2 février 2026

Pourquoi j’ai choisi de laisser mon jardin dans l’obscurité totale

Depuis quelques semaines, mon voisinage est surpris par mon choix de laisser mon jardin dans l’obscurité totale le soir. Tandis que le reste du lotissement brille de mille lumières, mon espace reste sombre, ce qui suscite des murmures. Certains pensent à une panne d’électricité ou à une maison abandonnée. En réalité, j’ai simplement décidé de couper toutes les éclairages : pas de spots sur la façade, pas de guirlandes dans les arbres, ni de projecteurs sur la pelouse.

En plein hiver, lorsque la nuit tombe tôt et que les jardins paraissent tristounets, la lumière est souvent perçue comme un signe de confort ou de respectabilité. Mon pavillon, lui, apparaît comme une tache sombre au milieu de cet océan de LED, ce qui intrigue, voire inquiète. Pourtant, j’ai constaté qu’un jardin plongé dans le noir protège davantage la vie qui l’entoure que toutes ces lumières allumées en permanence.

Quand éteindre le jardin semble suspect

Autour de moi, beaucoup invoquent la sécurité pour justifier leur éclairage constant. On pense qu’un extérieur bien éclairé rassure. Le projecteur halogène de 500 watts est considéré comme un rempart contre les intrus. En réalité, cette lumière permanente facilite leur tâche. Elle donne aux malfaiteurs une vision claire des lieux, leur permettant de repérer des outils oubliés ou des fenêtres entrouvertes, sans avoir besoin d’allumer une lampe qui trahirait leur présence.

Depuis l’intérieur éclairé, il devient difficile de distinguer ce qui se passe dehors. C’est comme dans un aquarium : on peut voir à travers, mais on est invisible. La lumière accentue aussi l’ombre dans certains recoins, offrant des cachettes idéales pour des cambrioleurs. À l’inverse, dans l’obscurité, une simple lampe de poche devient un signal. Le noir oblige à avancer prudemment, rend les déplacements plus bruyants et remet tout le monde au même niveau, sans faux sentiment de sécurité.

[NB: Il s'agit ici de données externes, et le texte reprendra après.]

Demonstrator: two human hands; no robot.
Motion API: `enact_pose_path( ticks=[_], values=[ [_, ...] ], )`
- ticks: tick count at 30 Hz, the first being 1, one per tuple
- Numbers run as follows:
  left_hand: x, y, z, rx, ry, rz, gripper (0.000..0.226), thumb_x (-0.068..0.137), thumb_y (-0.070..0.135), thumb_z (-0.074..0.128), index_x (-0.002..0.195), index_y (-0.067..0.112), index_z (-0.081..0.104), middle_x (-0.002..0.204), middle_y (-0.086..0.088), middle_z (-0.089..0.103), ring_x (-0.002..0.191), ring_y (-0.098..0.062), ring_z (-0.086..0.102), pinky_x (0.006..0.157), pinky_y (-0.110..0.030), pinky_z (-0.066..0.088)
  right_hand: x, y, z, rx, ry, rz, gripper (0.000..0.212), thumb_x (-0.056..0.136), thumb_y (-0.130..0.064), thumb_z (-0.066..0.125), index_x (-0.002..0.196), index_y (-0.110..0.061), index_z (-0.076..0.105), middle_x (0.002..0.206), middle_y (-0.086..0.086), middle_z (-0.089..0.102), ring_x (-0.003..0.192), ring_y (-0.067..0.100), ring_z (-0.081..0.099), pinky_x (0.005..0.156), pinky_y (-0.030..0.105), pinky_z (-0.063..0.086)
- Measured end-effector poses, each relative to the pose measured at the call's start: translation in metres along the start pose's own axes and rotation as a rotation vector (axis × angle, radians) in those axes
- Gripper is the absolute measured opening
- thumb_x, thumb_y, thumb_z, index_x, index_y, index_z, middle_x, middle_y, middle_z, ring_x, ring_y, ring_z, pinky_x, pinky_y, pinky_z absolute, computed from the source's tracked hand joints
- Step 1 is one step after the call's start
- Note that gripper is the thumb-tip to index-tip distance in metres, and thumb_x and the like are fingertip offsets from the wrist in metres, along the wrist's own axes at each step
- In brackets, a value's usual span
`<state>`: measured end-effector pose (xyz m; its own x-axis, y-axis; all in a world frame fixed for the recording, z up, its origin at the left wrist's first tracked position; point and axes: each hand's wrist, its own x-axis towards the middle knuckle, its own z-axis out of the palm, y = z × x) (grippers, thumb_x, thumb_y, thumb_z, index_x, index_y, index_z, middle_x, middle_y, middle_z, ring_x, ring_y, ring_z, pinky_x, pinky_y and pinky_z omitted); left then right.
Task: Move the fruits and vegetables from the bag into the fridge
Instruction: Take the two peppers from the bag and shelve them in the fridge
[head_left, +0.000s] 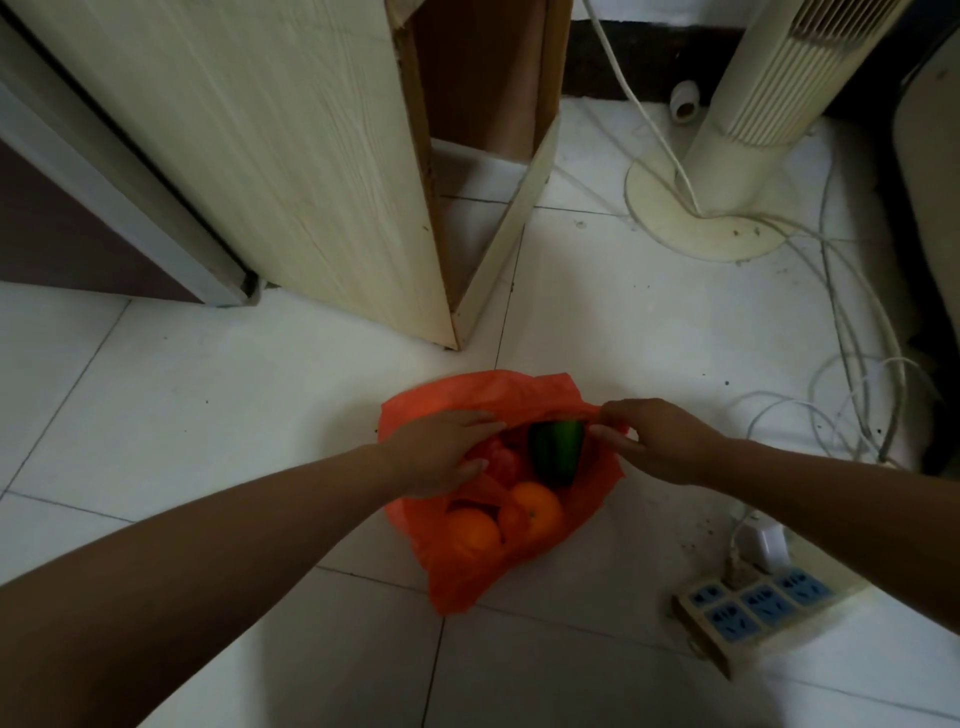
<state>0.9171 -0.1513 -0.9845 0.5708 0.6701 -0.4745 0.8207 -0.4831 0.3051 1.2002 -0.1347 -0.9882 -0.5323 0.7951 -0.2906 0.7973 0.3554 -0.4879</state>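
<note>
Two oranges (535, 509) lie glossy and round, side by side in the near part of a thin orange plastic bag (457, 582). Beyond them sit a dark green pepper (556, 449) and something red (501, 462), too dim to name. The bag slumps on the white tiled floor (260, 415), its mouth spread wide. The left hand (441, 452) rests on the left rim, fingers nearly straight and close together. The right hand (654, 441) pinches the right rim with curled fingers. A power strip (753, 608) lies near on the right.

Orange bag (457, 582), green pepper (555, 451), two orange fruits (472, 530), white floor tiles (208, 395), blue-faced power strip (753, 605)
</note>
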Motion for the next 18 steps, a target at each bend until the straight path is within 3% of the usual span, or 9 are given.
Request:
enact_pose_path(
  ticks=[3,5,9,13,18],
  values=[
    [0.003,0.004,0.002,0.015,-0.017,-0.006,0.059,0.096,0.038,0.041,0.149,0.023,0.018,0.156,-0.001,0.019,0.142,-0.017,0.017,0.114,-0.031,0.016,0.002,0.002,0.0,0.057,0.065,0.045,0.029,0.094,-0.037,0.048,0.094,-0.014,0.066,0.088,0.004,0.066,0.078,0.019,0.058,0.069,0.029,0.043],
    [0.004,0.005,-0.001,-0.028,0.036,0.0,0.056,0.096,0.036,0.042,0.147,0.022,0.023,0.155,-0.001,0.023,0.141,-0.017,0.02,0.113,-0.029,0.018,0.005,-0.002,-0.004,0.073,0.195,0.043,0.028,0.091,-0.038,0.053,0.09,-0.014,0.068,0.085,0.003,0.066,0.077,0.019,0.059,0.069,0.032,0.046],
    [0.0,0.007,-0.012,-0.051,0.208,0.07,0.051,0.094,0.034,0.041,0.143,0.02,0.034,0.149,-0.003,0.034,0.137,-0.018,0.029,0.11,-0.028,0.023,0.016,-0.021,-0.013,0.026,0.335,-0.033,0.025,0.09,-0.037,0.054,0.097,-0.017,0.066,0.094,-0.002,0.066,0.084,0.01,0.052,0.074,0.025,0.038],
    [-0.003,0.008,-0.014,-0.045,0.223,0.088,0.049,0.095,0.032,0.042,0.142,0.018,0.036,0.147,-0.003,0.038,0.135,-0.018,0.032,0.11,-0.028,0.024,0.021,-0.048,-0.002,0.122,0.17,-0.078,0.026,0.096,-0.033,0.046,0.107,-0.015,0.062,0.099,0.001,0.063,0.084,0.013,0.055,0.074,0.025,0.043],
    [-0.005,0.002,-0.007,-0.017,0.055,-0.036,0.059,0.097,0.036,0.042,0.148,0.017,0.02,0.153,-0.006,0.026,0.14,-0.021,0.024,0.112,-0.03,0.02,0.022,-0.032,0.012,0.135,-0.032,0.142,0.038,0.096,-0.043,0.041,0.119,-0.015,0.055,0.11,0.007,0.064,0.097,0.021,0.059,0.079,0.025,0.042]
  ],
)
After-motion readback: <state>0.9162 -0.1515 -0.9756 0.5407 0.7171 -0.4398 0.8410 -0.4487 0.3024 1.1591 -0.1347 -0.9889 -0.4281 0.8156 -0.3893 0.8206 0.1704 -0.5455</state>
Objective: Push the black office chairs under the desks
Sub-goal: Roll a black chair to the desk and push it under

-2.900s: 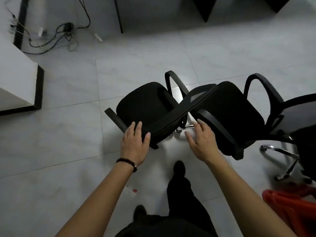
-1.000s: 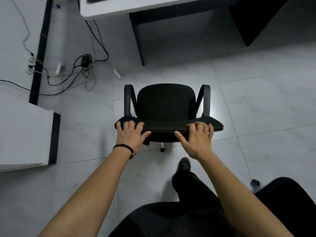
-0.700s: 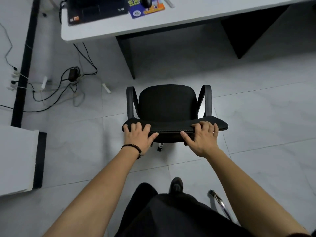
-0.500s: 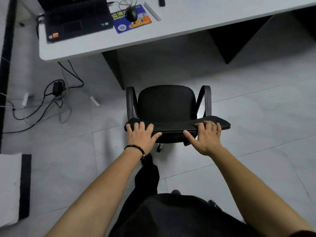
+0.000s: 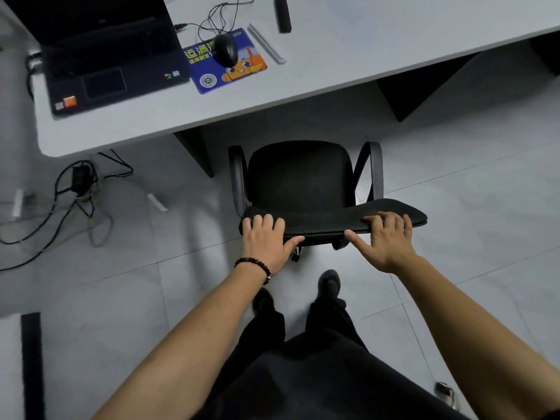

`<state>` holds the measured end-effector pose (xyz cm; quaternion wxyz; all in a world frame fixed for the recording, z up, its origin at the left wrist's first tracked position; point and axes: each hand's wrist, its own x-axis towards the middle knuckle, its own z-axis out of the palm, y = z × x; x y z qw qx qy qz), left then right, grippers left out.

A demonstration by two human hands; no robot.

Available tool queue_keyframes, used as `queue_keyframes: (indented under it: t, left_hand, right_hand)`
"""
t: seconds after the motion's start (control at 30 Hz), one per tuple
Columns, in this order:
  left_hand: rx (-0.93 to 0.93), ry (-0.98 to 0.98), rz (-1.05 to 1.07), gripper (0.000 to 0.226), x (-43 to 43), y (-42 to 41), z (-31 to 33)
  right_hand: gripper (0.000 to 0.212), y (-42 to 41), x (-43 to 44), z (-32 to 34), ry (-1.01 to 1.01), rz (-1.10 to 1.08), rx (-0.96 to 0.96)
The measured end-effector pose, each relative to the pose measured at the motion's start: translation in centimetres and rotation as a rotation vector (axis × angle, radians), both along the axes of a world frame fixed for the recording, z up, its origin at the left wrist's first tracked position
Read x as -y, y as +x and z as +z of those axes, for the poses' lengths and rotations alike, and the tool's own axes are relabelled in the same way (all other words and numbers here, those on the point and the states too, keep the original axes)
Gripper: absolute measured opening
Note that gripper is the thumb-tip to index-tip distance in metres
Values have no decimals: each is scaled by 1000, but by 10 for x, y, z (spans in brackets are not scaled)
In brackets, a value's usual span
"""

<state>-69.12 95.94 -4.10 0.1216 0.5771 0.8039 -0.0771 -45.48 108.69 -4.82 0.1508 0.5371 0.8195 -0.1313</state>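
A black office chair (image 5: 300, 177) with two armrests faces the white desk (image 5: 348, 68), its seat front just short of the desk's edge. I look down on its backrest top (image 5: 327, 221). My left hand (image 5: 265, 241) grips the left end of that top edge, fingers over it and thumb underneath. My right hand (image 5: 385, 241) grips the right end the same way. The chair's base and wheels are hidden under the seat.
On the desk lie a dark laptop (image 5: 106, 53), a mouse (image 5: 225, 50) on a blue mouse pad (image 5: 224, 65) and a black remote (image 5: 282, 13). A black desk leg (image 5: 194, 153) stands left of the chair. Cables (image 5: 75, 192) trail on the floor at left.
The chair was turned away from a second chair and rolled forward toward the desk. The desk top has come into view and the seat now nears its edge. Both hands keep their grip.
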Motion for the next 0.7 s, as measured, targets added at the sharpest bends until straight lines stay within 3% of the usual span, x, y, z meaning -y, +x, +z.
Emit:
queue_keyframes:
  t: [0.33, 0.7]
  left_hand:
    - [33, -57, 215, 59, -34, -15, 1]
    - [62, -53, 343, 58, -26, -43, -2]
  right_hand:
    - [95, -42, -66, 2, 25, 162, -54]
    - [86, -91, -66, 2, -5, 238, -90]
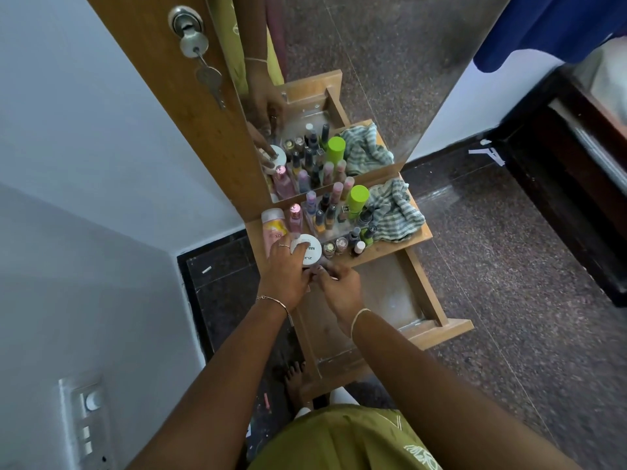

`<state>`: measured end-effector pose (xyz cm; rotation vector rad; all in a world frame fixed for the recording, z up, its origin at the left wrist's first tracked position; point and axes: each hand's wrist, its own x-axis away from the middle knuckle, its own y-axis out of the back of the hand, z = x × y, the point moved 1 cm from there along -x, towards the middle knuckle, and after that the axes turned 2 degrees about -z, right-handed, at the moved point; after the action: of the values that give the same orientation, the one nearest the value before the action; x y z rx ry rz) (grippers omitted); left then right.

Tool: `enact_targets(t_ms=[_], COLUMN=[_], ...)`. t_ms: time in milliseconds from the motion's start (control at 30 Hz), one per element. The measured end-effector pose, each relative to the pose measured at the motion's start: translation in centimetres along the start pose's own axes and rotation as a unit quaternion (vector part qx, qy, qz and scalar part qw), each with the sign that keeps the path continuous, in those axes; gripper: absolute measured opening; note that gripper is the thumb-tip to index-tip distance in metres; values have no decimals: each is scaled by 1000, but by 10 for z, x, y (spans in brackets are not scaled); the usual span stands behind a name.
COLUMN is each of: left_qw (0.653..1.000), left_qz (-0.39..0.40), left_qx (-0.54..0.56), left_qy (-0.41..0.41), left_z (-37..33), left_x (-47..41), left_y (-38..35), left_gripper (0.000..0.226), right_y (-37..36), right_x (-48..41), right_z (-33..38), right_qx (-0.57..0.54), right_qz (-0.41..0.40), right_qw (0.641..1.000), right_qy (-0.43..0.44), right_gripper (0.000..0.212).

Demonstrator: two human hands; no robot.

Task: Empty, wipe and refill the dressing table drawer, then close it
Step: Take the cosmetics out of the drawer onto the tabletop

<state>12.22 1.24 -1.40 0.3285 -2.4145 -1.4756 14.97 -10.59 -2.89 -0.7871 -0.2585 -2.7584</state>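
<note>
head view, left hand (283,271) on white jar (311,253), right hand (341,288) hold unclear

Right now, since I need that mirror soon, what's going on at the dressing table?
A person is partway through the job. The drawer is pulled out and looks emptied, its floor smudged. Nail polishes and a striped cloth sit on the shelf above. The left hand holds a white tub there; the right hand is close beside it, and whether it holds anything is unclear.
</note>
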Motion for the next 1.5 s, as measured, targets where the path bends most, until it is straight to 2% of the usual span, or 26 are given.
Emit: enact_targets(t_ms=[200,333,467,633,700,767,833,967,1233,1367,1500], left_qw=[997,990,967,941,938,936,937,940,947,952,960], left_qz=[-6,-58,-89,-108,-113,-120,-121,-112,-76,-79,-75], left_qx=[-71,-86,-157,-176,-173,-177,-176,-179,-216,-204,-182], left_qy=[-30,-95,-182,-269,-279,-279,-276,-269,-224,-214,-198], left_z=[-6,-23,-48,-76,-80,-80,-76,-68,-55,-52,-50], left_x=[12,14,9,-5,-10,-15,-17,-16,2,14,32], left_y=[11,19,24,28,29,29,27,19,2,-2,-8], left_gripper=[48,31,24,21,22,21,19,22,30,29,27], right_y=[24,59,95,124,131,134,135,129,113,108,114], right_x=[5,10,0,-41,-63,-84,-101,-125,-148,-155,-155], right_z=[3,10,23,50,57,59,59,57,54,58,68], right_qx=[26,70,181,349,432,522,555,559,571,586,571], right_qz=[-72,-139,-199,-215,-200,-153,-124,-104,-108,-78,-61], right_qw=[997,988,962,903,862,815,798,800,794,786,800], right_qy=[-12,17,52,130,176,201,200,191,177,181,176], right_gripper=[3,12,21,22,21,41,58,68,61,56,49])
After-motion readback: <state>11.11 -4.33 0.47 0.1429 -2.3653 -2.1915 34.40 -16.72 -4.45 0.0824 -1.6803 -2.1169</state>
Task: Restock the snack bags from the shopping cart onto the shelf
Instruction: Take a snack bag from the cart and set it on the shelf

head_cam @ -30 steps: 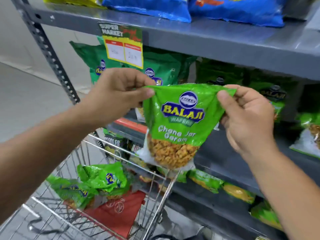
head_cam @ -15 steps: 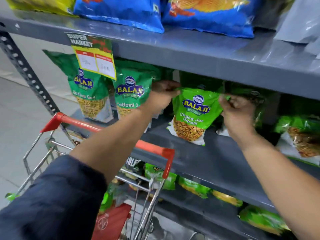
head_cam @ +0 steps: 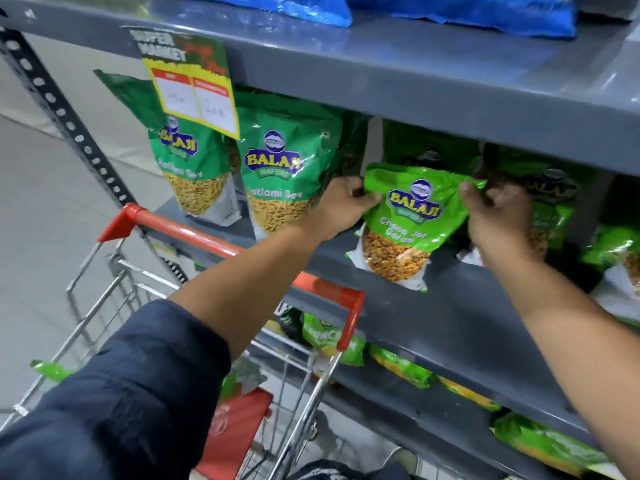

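Observation:
A light green Chana Jor Garam snack bag (head_cam: 410,223) stands upright on the middle grey shelf (head_cam: 460,317). My left hand (head_cam: 343,206) pinches its top left corner and my right hand (head_cam: 495,216) pinches its top right corner. Dark green snack bags stand in the shadow right behind it. The wire shopping cart (head_cam: 180,313) with a red handle sits below my left arm. Green bags (head_cam: 52,370) lie inside it, mostly hidden by my dark sleeve.
Two green Ratlami Sev bags (head_cam: 284,174) stand to the left under a yellow price sign (head_cam: 194,95). Blue bags (head_cam: 464,8) lie on the top shelf. More green bags (head_cam: 620,251) stand at the right, others (head_cam: 398,365) on the lower shelf. A perforated post (head_cam: 65,116) rises at left.
Both hands carried the bag from above the cart forward onto the middle shelf and now hold it standing there. The view has moved closer to the shelf.

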The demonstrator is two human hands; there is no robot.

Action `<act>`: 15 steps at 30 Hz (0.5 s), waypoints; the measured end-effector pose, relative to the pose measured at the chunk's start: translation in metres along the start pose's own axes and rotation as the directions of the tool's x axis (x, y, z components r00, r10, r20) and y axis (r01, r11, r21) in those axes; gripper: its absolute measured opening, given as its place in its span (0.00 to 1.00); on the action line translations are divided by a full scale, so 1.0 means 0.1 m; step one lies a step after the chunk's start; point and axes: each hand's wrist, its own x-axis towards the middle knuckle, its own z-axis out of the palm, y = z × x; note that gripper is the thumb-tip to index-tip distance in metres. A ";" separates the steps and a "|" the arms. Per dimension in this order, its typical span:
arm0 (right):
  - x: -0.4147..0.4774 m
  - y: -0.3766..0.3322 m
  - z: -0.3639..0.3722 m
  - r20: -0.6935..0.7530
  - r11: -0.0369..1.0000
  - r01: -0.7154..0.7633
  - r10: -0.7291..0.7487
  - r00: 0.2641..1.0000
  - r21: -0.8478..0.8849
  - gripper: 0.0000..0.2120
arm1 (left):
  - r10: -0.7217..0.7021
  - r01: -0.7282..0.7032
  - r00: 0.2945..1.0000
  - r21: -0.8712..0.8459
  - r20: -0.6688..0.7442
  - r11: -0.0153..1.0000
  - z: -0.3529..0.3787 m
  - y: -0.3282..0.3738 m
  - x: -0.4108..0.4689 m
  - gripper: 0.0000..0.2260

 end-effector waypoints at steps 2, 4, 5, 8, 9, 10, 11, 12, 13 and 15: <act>-0.18 -0.01 -0.07 -0.118 0.992 0.112 -0.118 0.986 -0.058 0.11 | 0.023 -0.023 0.999 0.013 0.049 1.000 -0.12 0.09 -0.18 0.13; -0.51 -0.05 -0.08 -0.174 0.961 0.267 -0.276 0.945 -0.072 0.18 | 0.001 -0.010 0.995 0.084 0.102 0.996 -0.37 0.18 -0.44 0.17; -0.73 -0.09 -0.01 -0.144 0.943 0.325 -0.333 0.932 -0.077 0.20 | -0.018 -0.007 0.989 0.166 0.144 0.986 -0.60 0.21 -0.62 0.17; -1.36 -0.28 0.20 0.049 0.884 0.467 -0.465 0.884 -0.016 0.17 | -0.101 -0.083 0.937 0.495 0.335 0.865 -1.30 0.23 -1.15 0.11; -1.58 -0.36 0.32 0.136 0.873 0.486 -0.488 0.862 0.050 0.15 | -0.175 -0.079 0.915 0.588 0.362 0.805 -1.56 0.21 -1.35 0.09; -1.79 -0.43 0.43 0.235 0.873 0.473 -0.488 0.841 0.119 0.13 | -0.244 -0.074 0.892 0.655 0.381 0.752 -1.78 0.15 -1.52 0.08; -1.98 -0.48 0.55 0.348 0.890 0.418 -0.456 0.819 0.183 0.11 | -0.314 -0.055 0.872 0.711 0.376 0.701 -1.98 0.07 -1.68 0.07; -2.16 -0.51 0.66 0.466 0.919 0.327 -0.393 0.793 0.219 0.10 | -0.374 -0.015 0.862 0.754 0.343 0.657 -2.15 -0.04 -1.84 0.06; -2.34 -0.51 0.77 0.578 0.951 0.221 -0.308 0.756 0.218 0.11 | -0.422 0.039 0.859 0.786 0.289 0.617 -2.29 -0.18 -1.97 0.06; -2.65 -0.47 0.96 0.749 0.990 0.064 -0.137 0.648 0.127 0.14 | -0.438 0.051 0.870 0.842 0.227 0.537 -2.47 -0.44 -2.17 0.09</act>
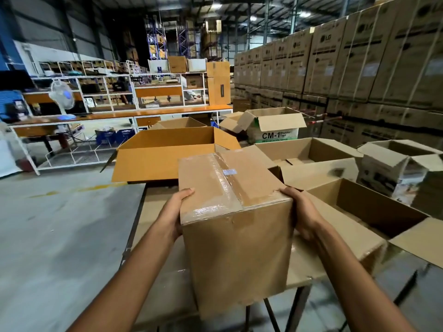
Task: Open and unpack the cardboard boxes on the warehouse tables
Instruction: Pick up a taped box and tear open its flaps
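A tall brown cardboard box [237,245], sealed on top with clear tape, is held in front of me over the near edge of the table [153,212]. My left hand [176,209] grips its left side, thumb on the top edge. My right hand [299,212] grips its right side at the top corner. The box's bottom hangs past the table edge, so I cannot tell whether it rests on the table.
Open boxes crowd the table: a wide orange-lined box [165,154] behind, an open brown box [309,154] at right, another open box [374,212] nearer right. A CM-1 tape box [273,130] stands behind. Stacked LG cartons [359,63] wall the right. Bare concrete floor [60,224] lies left.
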The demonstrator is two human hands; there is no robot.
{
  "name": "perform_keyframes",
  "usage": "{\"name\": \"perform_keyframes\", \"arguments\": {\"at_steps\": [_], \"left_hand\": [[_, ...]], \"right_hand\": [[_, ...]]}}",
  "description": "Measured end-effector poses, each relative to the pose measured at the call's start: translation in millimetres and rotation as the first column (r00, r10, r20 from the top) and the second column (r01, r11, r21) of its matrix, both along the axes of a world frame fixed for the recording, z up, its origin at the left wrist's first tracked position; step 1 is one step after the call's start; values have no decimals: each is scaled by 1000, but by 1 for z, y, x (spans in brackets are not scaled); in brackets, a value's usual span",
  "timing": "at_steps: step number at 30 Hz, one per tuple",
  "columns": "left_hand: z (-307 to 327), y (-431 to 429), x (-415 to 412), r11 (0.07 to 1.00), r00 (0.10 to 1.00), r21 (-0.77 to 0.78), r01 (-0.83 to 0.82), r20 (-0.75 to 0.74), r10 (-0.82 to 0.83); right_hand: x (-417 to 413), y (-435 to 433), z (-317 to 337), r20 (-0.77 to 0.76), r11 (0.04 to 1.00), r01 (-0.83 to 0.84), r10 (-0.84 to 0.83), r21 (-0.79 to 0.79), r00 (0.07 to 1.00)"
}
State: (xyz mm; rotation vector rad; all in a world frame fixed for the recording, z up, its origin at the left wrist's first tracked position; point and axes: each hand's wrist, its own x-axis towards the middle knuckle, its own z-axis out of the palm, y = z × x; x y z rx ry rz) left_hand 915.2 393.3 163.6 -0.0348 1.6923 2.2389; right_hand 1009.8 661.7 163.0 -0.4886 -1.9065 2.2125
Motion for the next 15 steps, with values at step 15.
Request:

Les effets de la pollution lumineuse sur la biodiversité

Chaque nuit, des milliards d’insectes tournent autour des lampes jusqu’à l’épuisement. Papillons de nuit et autres pollinisateurs ne se nourrissent plus, ne se reproduisent plus, et finissent par mourir, fatigués ou brûlés contre les ampoules. Ces insectes ne sont pas de simples nuisibles : leur disparition prive nos jardins de pollinisation nocturne et met en danger les oiseaux qui en dépendent au petit matin.

Les chauves-souris évitent la lumière artificielle et sont chassées de leurs zones de chasse, alors qu’une seule peut manger des milliers de moustiques en une nuit. Les hérissons hésitent à traverser une pelouse éclairée, où ils deviennent des proies faciles. La lumière perturbe aussi les rythmes circadiens en empêchant la sécrétion de mélatonine. Certains oiseaux chantent à des heures inhabituelles, gaspillant leur énergie, et nichent trop tôt.

Réconcilier nuit noire, sécurité et beauté du jardin

Depuis que j’ai éteint mes lumières, le ciel étoilé est redevenu visible, tout comme le chant des chouettes et les pas des hérissons. Pour les soirs où j’ai besoin d’éclairer, j’utilise des solutions ciblées :

  • un détecteur de mouvement sur l’allée ;
  • des lampes chaudes dirigées vers le sol ;
  • aucune lumière décorative allumée toute la nuit.

Le concept de jardin noir évoque aussi le travail d’Alexis Pazoumian, qui a réalisé un projet intitulé « Jardin Noir » au Haut-Karabagh. Il montre la réalité de cette région, où le jardin, symbole de vie colorée, devient une image du deuil. Son projet cherche à comprendre la vie des habitants, leurs espoirs et leurs craintes, dans un contexte de lutte pour l’indépendance. Chez moi, ce jardin noir permet simplement à la nuit de reprendre sa place.